§ Instructions to follow: Each entry is to be output precisely as it appears.

'''

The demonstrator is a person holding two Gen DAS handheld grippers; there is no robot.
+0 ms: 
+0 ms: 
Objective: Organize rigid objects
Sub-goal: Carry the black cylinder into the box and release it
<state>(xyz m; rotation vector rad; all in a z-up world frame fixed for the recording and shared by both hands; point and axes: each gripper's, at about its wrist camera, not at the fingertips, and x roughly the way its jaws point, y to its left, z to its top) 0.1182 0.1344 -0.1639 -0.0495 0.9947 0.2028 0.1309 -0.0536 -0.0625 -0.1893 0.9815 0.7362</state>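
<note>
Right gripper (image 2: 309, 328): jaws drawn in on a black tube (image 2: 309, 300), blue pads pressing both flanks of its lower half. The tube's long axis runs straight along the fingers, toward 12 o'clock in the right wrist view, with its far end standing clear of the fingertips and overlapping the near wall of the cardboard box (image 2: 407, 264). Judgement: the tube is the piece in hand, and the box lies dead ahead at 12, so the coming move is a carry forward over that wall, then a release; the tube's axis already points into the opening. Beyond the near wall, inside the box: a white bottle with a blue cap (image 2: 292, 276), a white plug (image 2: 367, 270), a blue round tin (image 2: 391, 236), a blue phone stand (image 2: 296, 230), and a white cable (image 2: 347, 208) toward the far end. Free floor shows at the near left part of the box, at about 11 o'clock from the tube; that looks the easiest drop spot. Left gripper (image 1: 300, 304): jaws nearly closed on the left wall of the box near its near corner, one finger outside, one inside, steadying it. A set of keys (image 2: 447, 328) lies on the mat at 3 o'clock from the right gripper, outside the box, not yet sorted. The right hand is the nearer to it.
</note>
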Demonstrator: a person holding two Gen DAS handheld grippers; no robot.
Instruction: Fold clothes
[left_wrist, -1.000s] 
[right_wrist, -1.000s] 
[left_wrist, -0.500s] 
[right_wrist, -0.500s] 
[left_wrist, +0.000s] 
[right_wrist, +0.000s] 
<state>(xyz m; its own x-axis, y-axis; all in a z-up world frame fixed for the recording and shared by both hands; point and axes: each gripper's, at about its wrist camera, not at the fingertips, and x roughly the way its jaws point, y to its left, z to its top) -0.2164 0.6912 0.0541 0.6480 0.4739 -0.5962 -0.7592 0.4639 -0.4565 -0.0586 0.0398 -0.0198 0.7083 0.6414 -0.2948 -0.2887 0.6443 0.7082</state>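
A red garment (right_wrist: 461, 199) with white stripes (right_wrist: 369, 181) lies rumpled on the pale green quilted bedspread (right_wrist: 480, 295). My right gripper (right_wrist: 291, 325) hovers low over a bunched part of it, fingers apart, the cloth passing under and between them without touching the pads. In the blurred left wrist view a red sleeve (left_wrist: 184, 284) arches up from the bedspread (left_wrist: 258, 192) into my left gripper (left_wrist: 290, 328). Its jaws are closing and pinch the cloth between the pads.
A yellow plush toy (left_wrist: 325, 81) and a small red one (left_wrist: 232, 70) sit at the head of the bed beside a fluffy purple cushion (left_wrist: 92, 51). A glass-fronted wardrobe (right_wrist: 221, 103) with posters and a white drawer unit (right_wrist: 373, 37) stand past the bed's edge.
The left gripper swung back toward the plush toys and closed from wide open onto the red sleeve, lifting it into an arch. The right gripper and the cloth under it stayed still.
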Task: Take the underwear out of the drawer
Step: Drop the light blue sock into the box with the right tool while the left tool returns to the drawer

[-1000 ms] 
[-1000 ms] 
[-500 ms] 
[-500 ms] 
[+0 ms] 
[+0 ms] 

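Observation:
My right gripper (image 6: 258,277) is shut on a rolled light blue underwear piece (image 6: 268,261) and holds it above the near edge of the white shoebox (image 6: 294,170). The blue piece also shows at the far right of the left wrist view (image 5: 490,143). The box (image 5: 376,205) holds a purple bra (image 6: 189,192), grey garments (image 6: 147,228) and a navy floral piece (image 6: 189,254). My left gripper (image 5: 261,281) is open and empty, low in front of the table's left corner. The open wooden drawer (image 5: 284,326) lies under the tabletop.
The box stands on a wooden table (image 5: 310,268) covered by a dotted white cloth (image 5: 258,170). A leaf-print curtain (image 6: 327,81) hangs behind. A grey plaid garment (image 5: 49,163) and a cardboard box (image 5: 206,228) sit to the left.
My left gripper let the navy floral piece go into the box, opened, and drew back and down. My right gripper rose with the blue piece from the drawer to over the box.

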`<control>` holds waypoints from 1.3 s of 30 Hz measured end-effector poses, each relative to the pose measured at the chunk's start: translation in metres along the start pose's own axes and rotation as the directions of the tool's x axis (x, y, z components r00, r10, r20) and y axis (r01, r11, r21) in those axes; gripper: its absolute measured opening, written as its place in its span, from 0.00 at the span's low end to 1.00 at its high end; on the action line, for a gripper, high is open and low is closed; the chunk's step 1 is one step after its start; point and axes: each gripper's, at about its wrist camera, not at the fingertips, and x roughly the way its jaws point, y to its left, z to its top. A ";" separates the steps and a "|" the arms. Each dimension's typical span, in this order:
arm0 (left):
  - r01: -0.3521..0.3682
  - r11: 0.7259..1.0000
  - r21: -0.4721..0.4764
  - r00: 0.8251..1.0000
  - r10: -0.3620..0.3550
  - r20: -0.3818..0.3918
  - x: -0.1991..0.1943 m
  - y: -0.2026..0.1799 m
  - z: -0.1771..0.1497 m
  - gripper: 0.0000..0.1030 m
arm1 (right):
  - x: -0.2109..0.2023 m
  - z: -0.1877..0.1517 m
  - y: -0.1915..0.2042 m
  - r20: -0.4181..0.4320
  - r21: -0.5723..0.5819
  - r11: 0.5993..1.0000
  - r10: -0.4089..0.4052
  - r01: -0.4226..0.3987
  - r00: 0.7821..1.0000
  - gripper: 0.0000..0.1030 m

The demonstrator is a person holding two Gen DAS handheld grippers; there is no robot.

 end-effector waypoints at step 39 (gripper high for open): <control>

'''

§ Completed task:
The demonstrator is a person holding two Gen DAS handheld grippers; there is no robot.
+0 ms: 
+0 ms: 
Objective: Organize rigid objects
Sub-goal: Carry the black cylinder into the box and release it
<state>(xyz m; rotation vector rad; all in a z-up world frame fixed for the recording and shared by both hands; point and axes: each gripper's, at about its wrist camera, not at the fingertips, and x roughly the way its jaws point, y to its left, z to its top) 0.1182 0.1344 -0.1639 -0.0495 0.9947 0.2028 0.1309 -0.0536 -0.0625 -0.1893 0.9815 0.7362</state>
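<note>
Right gripper (image 2: 309, 328): jaws drawn in on a black tube (image 2: 309, 300), blue pads pressing both flanks of its lower half. The tube's long axis runs straight along the fingers, toward 12 o'clock in the right wrist view, with its far end standing clear of the fingertips and overlapping the near wall of the cardboard box (image 2: 407, 264). Judgement: the tube is the piece in hand, and the box lies dead ahead at 12, so the coming move is a carry forward over that wall, then a release; the tube's axis already points into the opening. Beyond the near wall, inside the box: a white bottle with a blue cap (image 2: 292, 276), a white plug (image 2: 367, 270), a blue round tin (image 2: 391, 236), a blue phone stand (image 2: 296, 230), and a white cable (image 2: 347, 208) toward the far end. Free floor shows at the near left part of the box, at about 11 o'clock from the tube; that looks the easiest drop spot. Left gripper (image 1: 300, 304): jaws nearly closed on the left wall of the box near its near corner, one finger outside, one inside, steadying it. A set of keys (image 2: 447, 328) lies on the mat at 3 o'clock from the right gripper, outside the box, not yet sorted. The right hand is the nearer to it.
</note>
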Demonstrator: a person holding two Gen DAS handheld grippers; no robot.
Instruction: Fold clothes
[left_wrist, -1.000s] 
[right_wrist, -1.000s] 
[left_wrist, -0.500s] 
[right_wrist, -0.500s] 
[left_wrist, +0.000s] 
[right_wrist, +0.000s] 
<state>(xyz m; its own x-axis, y-axis; all in a z-up world frame fixed for the recording and shared by both hands; point and axes: each gripper's, at about its wrist camera, not at the fingertips, and x roughly the way its jaws point, y to its left, z to its top) -0.2164 0.6912 0.0541 0.6480 0.4739 -0.5962 -0.7592 0.4639 -0.4565 -0.0586 0.0398 -0.0198 0.7083 0.6414 -0.2948 -0.2887 0.6443 0.7082</state>
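A red garment (right_wrist: 461, 199) with white stripes (right_wrist: 369, 181) lies rumpled on the pale green quilted bedspread (right_wrist: 480, 295). My right gripper (right_wrist: 291, 325) hovers low over a bunched part of it, fingers apart, the cloth passing under and between them without touching the pads. In the blurred left wrist view a red sleeve (left_wrist: 184, 284) arches up from the bedspread (left_wrist: 258, 192) into my left gripper (left_wrist: 290, 328). Its jaws are closing and pinch the cloth between the pads.
A yellow plush toy (left_wrist: 325, 81) and a small red one (left_wrist: 232, 70) sit at the head of the bed beside a fluffy purple cushion (left_wrist: 92, 51). A glass-fronted wardrobe (right_wrist: 221, 103) with posters and a white drawer unit (right_wrist: 373, 37) stand past the bed's edge.
The left gripper swung back toward the plush toys and closed from wide open onto the red sleeve, lifting it into an arch. The right gripper and the cloth under it stayed still.
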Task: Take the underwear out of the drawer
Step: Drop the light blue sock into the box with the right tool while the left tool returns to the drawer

[-1000 ms] 
[-1000 ms] 
[-500 ms] 
[-500 ms] 
[+0 ms] 
[+0 ms] 

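Observation:
My right gripper (image 6: 258,277) is shut on a rolled light blue underwear piece (image 6: 268,261) and holds it above the near edge of the white shoebox (image 6: 294,170). The blue piece also shows at the far right of the left wrist view (image 5: 490,143). The box (image 5: 376,205) holds a purple bra (image 6: 189,192), grey garments (image 6: 147,228) and a navy floral piece (image 6: 189,254). My left gripper (image 5: 261,281) is open and empty, low in front of the table's left corner. The open wooden drawer (image 5: 284,326) lies under the tabletop.
The box stands on a wooden table (image 5: 310,268) covered by a dotted white cloth (image 5: 258,170). A leaf-print curtain (image 6: 327,81) hangs behind. A grey plaid garment (image 5: 49,163) and a cardboard box (image 5: 206,228) sit to the left.
My left gripper let the navy floral piece go into the box, opened, and drew back and down. My right gripper rose with the blue piece from the drawer to over the box.
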
`<control>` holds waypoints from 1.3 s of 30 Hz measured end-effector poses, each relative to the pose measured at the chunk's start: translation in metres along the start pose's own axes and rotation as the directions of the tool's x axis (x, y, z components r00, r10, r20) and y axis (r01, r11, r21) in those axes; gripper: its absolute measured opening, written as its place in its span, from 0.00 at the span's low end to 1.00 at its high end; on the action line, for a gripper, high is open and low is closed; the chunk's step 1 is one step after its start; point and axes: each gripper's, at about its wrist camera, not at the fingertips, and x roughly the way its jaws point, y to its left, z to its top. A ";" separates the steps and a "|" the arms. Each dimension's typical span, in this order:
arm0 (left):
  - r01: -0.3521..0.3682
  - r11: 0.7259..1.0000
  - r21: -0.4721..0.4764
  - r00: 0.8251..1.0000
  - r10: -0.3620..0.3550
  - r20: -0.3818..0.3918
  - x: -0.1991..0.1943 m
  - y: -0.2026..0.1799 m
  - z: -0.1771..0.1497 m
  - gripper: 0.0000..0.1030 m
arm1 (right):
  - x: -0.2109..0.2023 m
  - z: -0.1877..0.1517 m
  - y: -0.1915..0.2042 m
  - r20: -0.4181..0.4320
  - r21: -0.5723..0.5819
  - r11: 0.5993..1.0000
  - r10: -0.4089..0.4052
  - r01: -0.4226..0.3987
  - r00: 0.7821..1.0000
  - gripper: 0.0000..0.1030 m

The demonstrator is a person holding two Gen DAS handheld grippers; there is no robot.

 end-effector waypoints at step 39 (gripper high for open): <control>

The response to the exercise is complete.